JUSTICE: A Judicial Search Tool Using Intelligent Concept Extraction

James Osborn and Leon Sterling

Intelligent Agent Laboratory
Department of Computer Science and Software Engineering
University of Melbourne
Parkville, Victoria, 3052
AUSTRALIA
+61 3 9344 9100
{osborn, leon}@cs.mu.oz.au

1 Introduction
2 Domain
- 2.1 Concepts
- 2.2 Legal Cases
3 Available Tools
4 Methodology
- 4.2 Knowledge Engineering
- 4.3 Knowledge Representation
5 Architecture
6 Results
7 Conclusions

ABSTRACT

A legal knowledge based system called JUSTICE is presented which provides conceptual information retrieval for legal cases. JUSTICE can identify heterogeneous representations of concepts across all major Australian jurisdictions. The knowledge representation scheme used for legal and common sense concepts is inspired by human processes for the identification of concepts and the expected order and location of concepts. The knowledge is supported by flexible search functions and string utilities. JUSTICE works with both plaintext and HTML representations of legal cases over file systems, and the World Wide Web. In creating JUSTICE, an ontology for legal cases was developed, and is implicit within JUSTICE. The identification of concepts within data is shown to be a process enabling conceptual information retrieval and search, conceptualised summarisation, automated statistical analysis, and the conversion of informal documents into formalised semi-structured representations. JUSTICE was tested on the precision, recall and usefulness of its concept identifications and achieved good results. The results show the promise of our approach to conceptual information retrieval and establish JUSTICE as an intelligent legal research aid offering improved multifaceted access to the concepts within legal cases.

Keywords

Intelligent law information systems, Intelligent research aid, Conceptual information retrieval, Legal WWW agent, Legal Knowledge Representation, Legal Ontology

1 INTRODUCTION

Concept based information retrieval is currently receiving widespread attention. Within legal domains the necessity of the transition from syntax based methods to semantic ones has been apparent for many years. The benefits of concept based searching over legal data have been advocated by many AI and law researchers.
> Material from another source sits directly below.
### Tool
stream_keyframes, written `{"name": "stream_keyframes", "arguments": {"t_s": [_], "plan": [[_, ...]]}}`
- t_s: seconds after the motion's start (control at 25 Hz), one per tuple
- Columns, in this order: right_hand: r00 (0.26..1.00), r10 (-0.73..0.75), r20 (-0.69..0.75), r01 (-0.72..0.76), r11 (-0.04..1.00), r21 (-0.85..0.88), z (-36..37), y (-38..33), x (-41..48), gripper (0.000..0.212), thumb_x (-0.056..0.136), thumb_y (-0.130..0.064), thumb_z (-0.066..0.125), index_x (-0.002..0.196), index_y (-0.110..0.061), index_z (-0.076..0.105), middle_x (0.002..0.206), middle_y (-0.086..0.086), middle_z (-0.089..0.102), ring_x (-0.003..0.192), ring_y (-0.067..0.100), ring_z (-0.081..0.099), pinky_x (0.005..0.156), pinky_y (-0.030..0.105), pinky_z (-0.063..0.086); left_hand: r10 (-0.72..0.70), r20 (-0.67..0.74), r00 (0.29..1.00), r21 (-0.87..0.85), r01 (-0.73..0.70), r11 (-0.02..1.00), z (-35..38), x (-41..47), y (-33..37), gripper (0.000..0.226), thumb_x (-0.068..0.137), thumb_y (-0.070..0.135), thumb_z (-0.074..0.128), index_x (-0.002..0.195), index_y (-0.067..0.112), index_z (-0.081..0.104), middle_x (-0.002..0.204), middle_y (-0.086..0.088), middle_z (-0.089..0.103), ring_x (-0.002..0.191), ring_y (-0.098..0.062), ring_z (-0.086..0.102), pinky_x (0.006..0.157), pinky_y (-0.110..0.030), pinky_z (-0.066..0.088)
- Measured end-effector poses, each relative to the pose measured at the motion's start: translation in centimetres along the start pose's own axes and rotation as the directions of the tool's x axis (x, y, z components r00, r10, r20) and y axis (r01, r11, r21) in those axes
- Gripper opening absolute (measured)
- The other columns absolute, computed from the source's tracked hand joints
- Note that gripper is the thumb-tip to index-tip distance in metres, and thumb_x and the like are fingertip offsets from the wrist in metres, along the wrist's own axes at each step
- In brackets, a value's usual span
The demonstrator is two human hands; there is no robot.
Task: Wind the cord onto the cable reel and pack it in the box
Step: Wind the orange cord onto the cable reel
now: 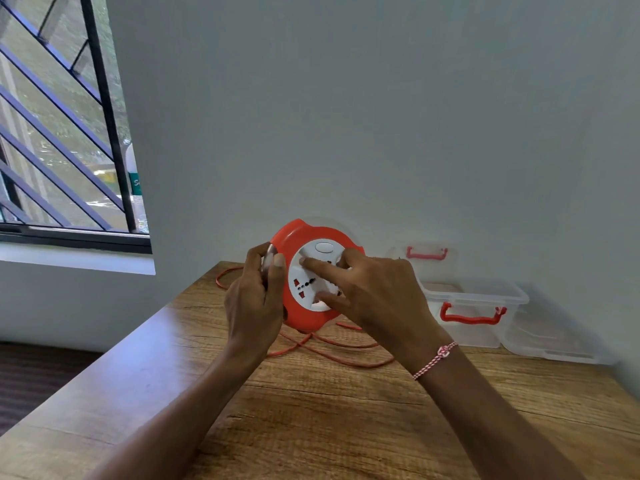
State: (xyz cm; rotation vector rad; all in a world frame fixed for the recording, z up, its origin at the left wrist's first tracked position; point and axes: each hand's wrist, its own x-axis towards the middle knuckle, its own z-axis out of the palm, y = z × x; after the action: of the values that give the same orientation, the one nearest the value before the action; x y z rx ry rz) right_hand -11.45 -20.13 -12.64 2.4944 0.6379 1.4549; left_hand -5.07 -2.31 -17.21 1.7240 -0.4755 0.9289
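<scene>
Two hands on one reel (300, 237), held up above a table (329, 427), face tilted toward the camera. Round, glossy orange plastic with a wavy, lobed rim. In the middle a white disc with dark socket holes, small red inserts and an oval white button near the top. Behind it a plain, matt grey wall (381, 116).

Left hand (252, 299) clamped on the left rim: thumb laid across the front edge, fingers wrapped round behind, forearm rising from bottom left. Right hand (377, 299) spread flat-fingered on the white disc, gripping nothing: index finger straight, tip pressed near the disc's upper left. Thumb straight along the lower edge, another finger bent at the upper right. On the right wrist a thin braided bracelet (438, 356), pink and white.

Below the reel, thin orange cord (363, 365) lying loose in wide loops on the table, not yet wound on. One more loop past the left hand, near the far edge.

Table of brown wood grain with dark streaks, long edge running off to the left. At the back right, by the wall, a clear plastic box (478, 336): rectangular, open-topped, red handle on its front. Behind it a clear lid (426, 254) with a red handle, leaning on the wall. To the right a second clear piece (554, 344), lying flat. Far left, a window (52, 133) with dark diagonal bars.
</scene>
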Motion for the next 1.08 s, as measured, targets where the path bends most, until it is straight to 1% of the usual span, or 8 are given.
{"name": "stream_keyframes", "arguments": {"t_s": [0.12, 0.2, 0.28, 0.36, 0.44, 0.56, 0.92, 1.08], "plan": [[0.961, 0.275, -0.014, -0.270, 0.950, 0.157, 0.1, -1.7, 0.5, 0.064, 0.083, -0.067, 0.070, 0.125, -0.019, 0.065, 0.091, 0.005, 0.079, 0.064, 0.023, 0.075, 0.054, 0.030, 0.062, 0.052, -0.007, 0.999, 0.017, -0.051, 0.999, 0.1, -0.3, 0.2, 0.028, 0.105, 0.065, 0.031, 0.120, 0.047, 0.045, 0.083, 0.020, 0.069, 0.073, -0.006, 0.073, 0.058, -0.038, 0.064], [0.807, 0.577, 0.126, -0.578, 0.730, 0.365, 0.6, -2.7, 0.9, 0.064, 0.082, -0.076, 0.060, 0.117, -0.023, 0.056, 0.091, -0.005, 0.071, 0.067, 0.014, 0.073, 0.052, 0.026, 0.061, 0.057, 0.000, 0.998, 0.001, -0.057, 0.998, 0.2, -0.5, 0.5, 0.034, 0.104, 0.069, 0.028, 0.121, 0.045, 0.046, 0.089, 0.026, 0.070, 0.078, 0.001, 0.072, 0.056, -0.027, 0.063], [0.676, 0.687, 0.266, -0.716, 0.529, 0.455, 0.8, -2.8, 1.1, 0.059, 0.084, -0.076, 0.060, 0.115, -0.026, 0.053, 0.097, -0.007, 0.071, 0.071, 0.010, 0.072, 0.055, 0.023, 0.061, 0.031, 0.000, 1.000, -0.005, -0.031, 0.999, 0.4, -0.6, 0.4, 0.036, 0.104, 0.064, 0.032, 0.122, 0.038, 0.048, 0.083, 0.020, 0.069, 0.077, 0.001, 0.073, 0.058, -0.033, 0.065], [0.784, 0.599, 0.159, -0.606, 0.687, 0.400, 0.4, -2.0, 0.8, 0.054, 0.086, -0.070, 0.063, 0.115, -0.025, 0.057, 0.098, -0.004, 0.075, 0.069, 0.010, 0.071, 0.056, 0.016, 0.055, -0.008, -0.014, 1.000, -0.012, 0.008, 1.000, 0.4, -0.5, 0.4, 0.034, 0.104, 0.060, 0.033, 0.121, 0.036, 0.049, 0.082, 0.019, 0.068, 0.074, -0.001, 0.074, 0.058, -0.042, 0.065], [0.947, 0.322, 0.009, -0.314, 0.914, 0.256, 0.0, -0.9, 0.5, 0.050, 0.088, -0.060, 0.069, 0.120, -0.024, 0.058, 0.107, 0.000, 0.074, 0.073, 0.016, 0.073, 0.058, 0.020, 0.056, -0.041, -0.027, 0.999, -0.019, 0.041, 0.999, 0.2, -0.1, 0.2, 0.029, 0.104, 0.059, 0.034, 0.118, 0.040, 0.049, 0.081, 0.016, 0.068, 0.069, -0.008, 0.074, 0.059, -0.049, 0.065], [0.997, 0.023, 0.070, -0.027, 0.998, 0.051, -0.2, 0.2, 0.3, 0.056, 0.085, -0.047, 0.080, 0.133, -0.026, 0.060, 0.124, 0.009, 0.068, 0.084, 0.028, 0.076, 0.057, 0.037, 0.061, -0.079, -0.009, 0.997, -0.047, 0.079, 0.996, -0.3, 0.5, 0.0, 0.021, 0.104, 0.059, 0.036, 0.113, 0.046, 0.050, 0.078, 0.018, 0.070, 0.071, -0.007, 0.075, 0.058, -0.047, 0.065], [0.993, 0.010, 0.117, -0.005, 0.999, -0.048, 0.2, 0.1, 0.1, 0.066, 0.087, -0.053, 0.075, 0.147, -0.031, 0.055, 0.107, 0.013, 0.078, 0.075, 0.030, 0.077, 0.060, 0.038, 0.061, -0.074, 0.086, 0.994, -0.061, 0.079, 0.995, -0.1, 0.4, -0.1, 0.043, 0.099, 0.065, 0.036, 0.121, 0.032, 0.053, 0.083, 0.018, 0.073, 0.072, -0.003, 0.077, 0.058, -0.035, 0.066], [0.938, 0.343, 0.047, -0.346, 0.922, 0.175, 0.4, -1.5, 0.6, 0.071, 0.085, -0.075, 0.059, 0.133, -0.023, 0.063, 0.100, 0.004, 0.080, 0.073, 0.022, 0.076, 0.058, 0.026, 0.058, -0.021, 0.048, 0.999, -0.043, 0.023, 0.999, 0.0, 0.1, 0.2, 0.036, 0.103, 0.063, 0.034, 0.119, 0.035, 0.051, 0.079, 0.014, 0.070, 0.070, -0.006, 0.074, 0.054, -0.037, 0.064]]}}
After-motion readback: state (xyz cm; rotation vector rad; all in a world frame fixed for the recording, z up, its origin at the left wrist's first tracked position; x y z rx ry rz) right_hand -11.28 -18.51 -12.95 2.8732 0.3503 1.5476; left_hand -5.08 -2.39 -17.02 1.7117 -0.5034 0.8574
The modern day movement toward sematic information retrieval can be seen as trying to achieve the concept identification abilities of humans while providing real-time or near real-time results. This requires solving the challenging task of making the system understand legal cases in the same manner as a legal expert (Bing, 1989).

Semantic retrieval is a problem because current search engine technology does not adequately address queries for abstract concepts which have heterogeneous representations. For example, the problem of extracting all the five star movies on a critic's Web site, or all the recipes from a cook's travelogue, or the winners in legal cases. Most search engines and tools use standard lexical information retrieval techniques with some heuristics, e.g. giving a match near the top of a document a higher score or using synonym expansion on search terms. A paradigm shift toward semantics is needed so researchers can treat information collections as they would an expert human user who had fully processed and remembered that same collection.
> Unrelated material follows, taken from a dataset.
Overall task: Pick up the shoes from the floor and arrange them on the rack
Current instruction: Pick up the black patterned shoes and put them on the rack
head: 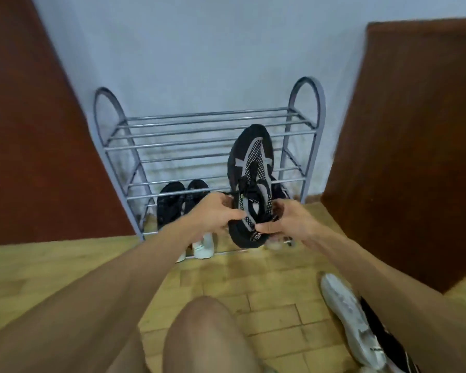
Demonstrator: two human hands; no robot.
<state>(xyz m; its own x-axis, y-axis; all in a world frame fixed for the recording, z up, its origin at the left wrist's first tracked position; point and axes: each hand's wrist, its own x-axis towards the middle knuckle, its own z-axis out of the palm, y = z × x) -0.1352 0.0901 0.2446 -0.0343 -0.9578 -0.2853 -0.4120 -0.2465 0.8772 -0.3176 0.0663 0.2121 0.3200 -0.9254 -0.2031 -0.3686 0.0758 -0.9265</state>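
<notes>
Beyond my left hand (213, 211), the rack's (199, 135) upper bars leave open passage. Below that hand, a black pair (182, 203) and a white pair (203, 246) fill the lower tiers. The black sneaker (250, 184) blocks the gap toward my right hand (288, 222). Brown panels (38, 130) wall off both outer sides.

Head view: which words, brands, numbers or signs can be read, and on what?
"NE": white letters on the heel tab of the black shoe; the rest is blurred, beside the right hand.
White shoe on the floor: small dark mark, too blurred to read.
No other text shows.
</notes>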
Extracting abstract concepts is often difficult because the required information is not stored in a structured manner, and instances of the concepts are not explicitly recorded within the system as part of an abstract concept. One way of achieving concept based searching would be to force the originators of the data to adhere to a shared ontology. An ontology is a formalised specification of the conceptualisation of knowledge within a domain (Bench-Capon and Visser, 1997). Adherence to an ontology would make conceptual searches within that ontology trivial. It is an argument of this paper that to enable semantic querying, concepts should be marked up during the creation process. Initial effort invested during creation will reduce the difficulty of the task later and provide higher levels of accuracy. Of course there is a limit to the effort the creators of cases will expend, and for this reason such formalism should initially be restricted to the headnotes of cases. Once an agreed ontology is in existence, a form can be created which the author must complete. When the case is exported (i.e. distributed and published) a simple program can be used to delimit each field of the form with the correct meta-tag. Legacy data cannot be dealt with as easily and will require an automated concept identifier.
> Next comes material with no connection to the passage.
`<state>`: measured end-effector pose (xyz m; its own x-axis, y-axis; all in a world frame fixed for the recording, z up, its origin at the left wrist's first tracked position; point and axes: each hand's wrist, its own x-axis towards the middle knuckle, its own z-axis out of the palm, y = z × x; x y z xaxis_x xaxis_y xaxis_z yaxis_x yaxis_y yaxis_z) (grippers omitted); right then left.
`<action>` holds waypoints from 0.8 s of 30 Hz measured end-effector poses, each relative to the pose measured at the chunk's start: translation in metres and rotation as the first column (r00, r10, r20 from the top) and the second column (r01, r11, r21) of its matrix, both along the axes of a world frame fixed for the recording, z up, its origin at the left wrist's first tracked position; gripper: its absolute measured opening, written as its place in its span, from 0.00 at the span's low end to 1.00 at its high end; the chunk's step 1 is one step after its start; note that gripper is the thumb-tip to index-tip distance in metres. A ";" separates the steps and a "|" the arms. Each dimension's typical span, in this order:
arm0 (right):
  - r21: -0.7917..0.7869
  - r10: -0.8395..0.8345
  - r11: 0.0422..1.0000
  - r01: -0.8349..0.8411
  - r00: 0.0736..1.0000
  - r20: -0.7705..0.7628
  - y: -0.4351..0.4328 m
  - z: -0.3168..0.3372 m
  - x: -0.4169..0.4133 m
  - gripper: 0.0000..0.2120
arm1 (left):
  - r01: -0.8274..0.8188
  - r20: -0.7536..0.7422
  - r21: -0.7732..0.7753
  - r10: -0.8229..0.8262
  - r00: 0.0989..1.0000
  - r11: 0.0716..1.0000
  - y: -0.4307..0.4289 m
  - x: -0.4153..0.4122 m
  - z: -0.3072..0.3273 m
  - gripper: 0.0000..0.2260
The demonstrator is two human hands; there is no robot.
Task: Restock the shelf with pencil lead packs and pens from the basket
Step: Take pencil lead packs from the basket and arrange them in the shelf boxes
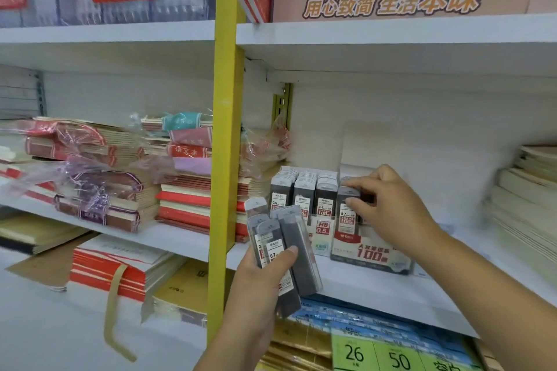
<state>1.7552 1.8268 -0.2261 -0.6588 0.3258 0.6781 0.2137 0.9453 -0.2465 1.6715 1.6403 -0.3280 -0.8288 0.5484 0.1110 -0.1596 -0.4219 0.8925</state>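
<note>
My left hand [259,277] grips a fan of spare lead packs [289,247], thumb across their fronts; their long axes tilt with the tops toward 11 o'clock. From that hand the display box [370,256] on the shelf [376,289] sits at about 2 o'clock, close by. My right hand [391,208] is the nearer one. It reaches in from 4 o'clock, and thumb and forefinger pinch the top of a 0.7 pack [346,214] standing in the box's rightmost column, just beside the full 0.5 rows [304,193] at its 9 o'clock.

That pack stands upright, 12 to 6, label facing me. So I judge the next packs must turn from their slant to the same upright line before they drop in behind it. The hand-off runs short, from 8 o'clock up toward 2. The basket and the pens are out of view.
</note>
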 end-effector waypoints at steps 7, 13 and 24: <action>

Developing a complete system which functioned over an entire case is very difficult. Rather than tackle the whole problem, we chose to focus on a subset of the problem which still provides improved access to case law.

JUSTICE is the name of the tool created, and is an acronym for A Judicial Search Tool using Intelligent Concept Extraction. JUSTICE is an attempt to bridge the gap between current syntax methods and concept identification[1]. The research was motivated by a desire to provide legal researchers with a tool which would provide conceptual based searching of case law. The initial insight was a belief that a knowledge based approach to extracting legal concepts would perform well in the domain of legal cases, especially as regards the headnote. JUSTICE is able to recognise and extract abstract legal concepts from heterogenous digital representations of legal cases. The ability to recognise concepts enables many functions including: conceptual searching; conceptual summarisation; the collection of statistics across concepts; and the ability to convert informal documents to formalised representations, e.g. plaintext to XML.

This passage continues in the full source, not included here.